Jefferson denigrated blacks as inferior, uneducable, childlike, and dependent on their white masters, even as he trained selected slaves to be skilled blacksmiths, chefs, and carpenters. The most appalling passage contended that African women had sex with apes. He held his slaves accountable for the cost of owning them — but not for the profits.

It is tempting — but wrong — to explain Jefferson, as many biographers and present-day defenders do, as the prisoner of economic forces he could not control. If he couldn’t afford to free his slaves, it was because of choices he had made: to enlarge Monticello, for which he mortgaged his slaves to Dutch bankers; to stock his cellar with fine French wines and his kitchen with copper cookware, a rarity in Virginia at the time; to guarantee the debts of others; to lavish visitors with endless and expensive hospitality. Jefferson was a willful spendthrift.

Wiencek, an award-winning historian who lives at Charlottesville, Va., contrasted Jefferson with George Washington in an earlier book, An Imperfect God: George Washington, His Slaves, and the Creation of America.

Washington, a slaveholder also, eventually became disgusted with the institution and what it did to black families. On several occasions, he made plans to free his slaves, none of which worked out. He did free them in his will. Of all the founding fathers who owned slaves, Washington was the only one who did that. It did not set the example that he had hoped it would.
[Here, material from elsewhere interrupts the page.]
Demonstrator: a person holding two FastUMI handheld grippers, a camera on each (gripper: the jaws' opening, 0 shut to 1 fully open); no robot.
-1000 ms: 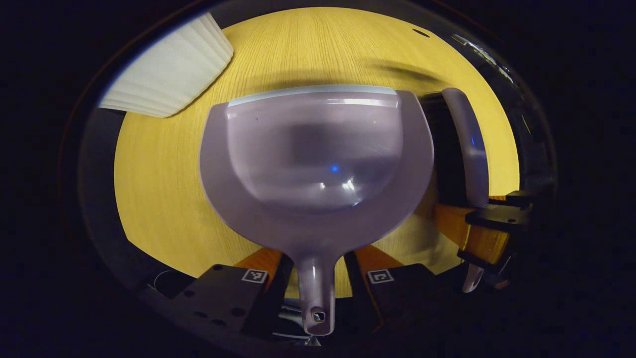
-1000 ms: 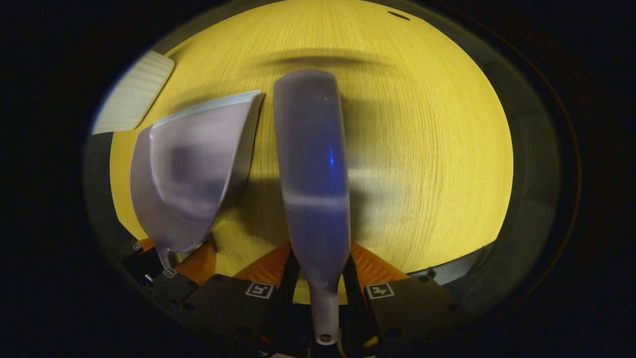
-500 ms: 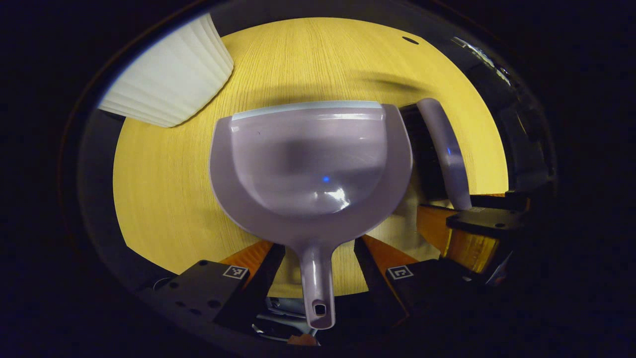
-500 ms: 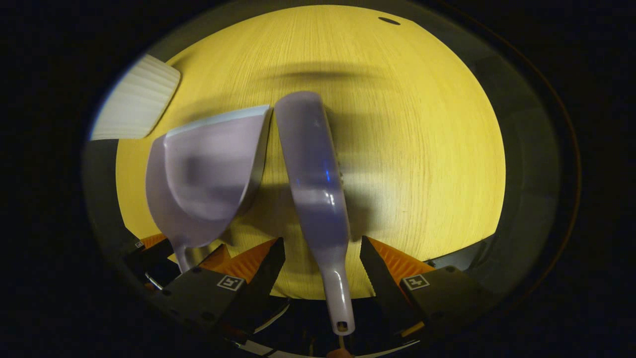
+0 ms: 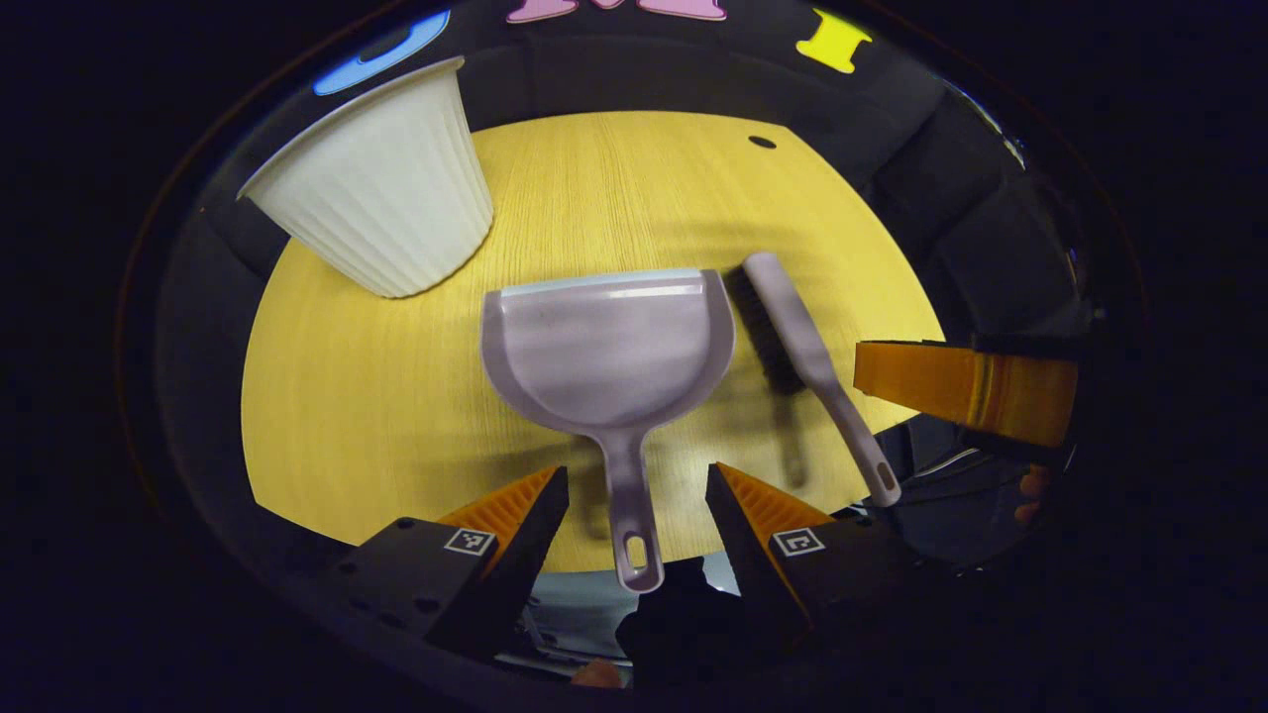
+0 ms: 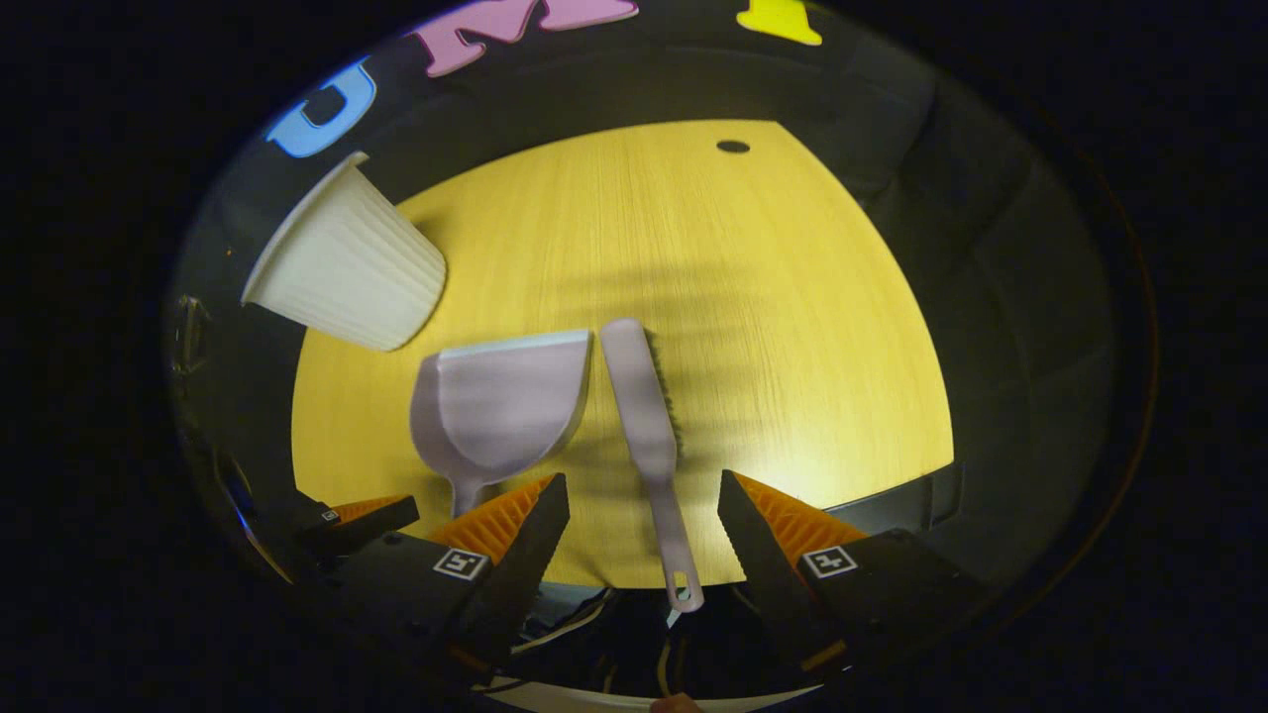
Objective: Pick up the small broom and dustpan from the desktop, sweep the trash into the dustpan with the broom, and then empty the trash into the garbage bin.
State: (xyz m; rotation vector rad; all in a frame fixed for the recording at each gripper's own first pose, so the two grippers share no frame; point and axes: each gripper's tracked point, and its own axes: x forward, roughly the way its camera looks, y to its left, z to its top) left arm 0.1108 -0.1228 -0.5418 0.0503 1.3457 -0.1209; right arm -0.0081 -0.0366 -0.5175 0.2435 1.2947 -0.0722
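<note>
Both my grippers have let go and backed off: left gripper (image 5: 634,495) and right gripper (image 6: 644,505) gape wide, empty; dustpan (image 5: 606,347) and broom (image 6: 644,436) lie at twelve o'clock on the desktop (image 5: 347,396).

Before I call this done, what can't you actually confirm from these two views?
- Inside of the white garbage bin: both views show its ribbed outer wall from the side, so any trash in it is hidden.
- Broom bristles: right gripper view shows mostly its back; left gripper view shows them dark, without detail.
- Dustpan handle end: it overhangs the table edge; contact is unclear.
</note>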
For Jefferson to have freed his slaves would have sent a powerful message. The Marquis de Lafayette and others begged that of him. The Polish general Thaddeus Kosciuszko, another hero of the Revolution, bequeathed Jefferson $20,000 to free as many slaves as possible; he declined the money. Edward Coles, a young Virginian who had freed his 17 inherited slaves, urged Jefferson to work for abolition. When Jefferson demurred that he was too old for causes, Coles replied that Benjamin Franklin had been “usefully employed on arduous duties” at an even greater age.

The youthful Jefferson was indeed an idealist. His contempt for slavery was genuine. But as he became accustomed to the comforts provided by “those who labor for my happiness,” he compromised his principles.

A turning point came when Jefferson realized slave women were generating a “silent profit” of at least 4 percent a year by bearing children. Farm managers were told to value that service above their labors in the fields.

What are those of us who admired Jefferson to make of him now, in light of such harsh, unblinking scholarship? We are left with some things still admirable: his vital contributions to independence, his diplomacy, and, above all, his passion for the separation of church and state.

The Florida Democratic Party decided properly, however, when it gave a new name to its annual Jefferson-Jackson day celebration. Jefferson’s slaveholding and Andrew Jackson’s ethnic cleansing are immutable as facts of the past, but unacceptable as examples for the present.

Martin Dyckman is a retired associate editor of the St. Petersburg Times. He lives near Waynesville, N.C. Column courtesy of Context Florida.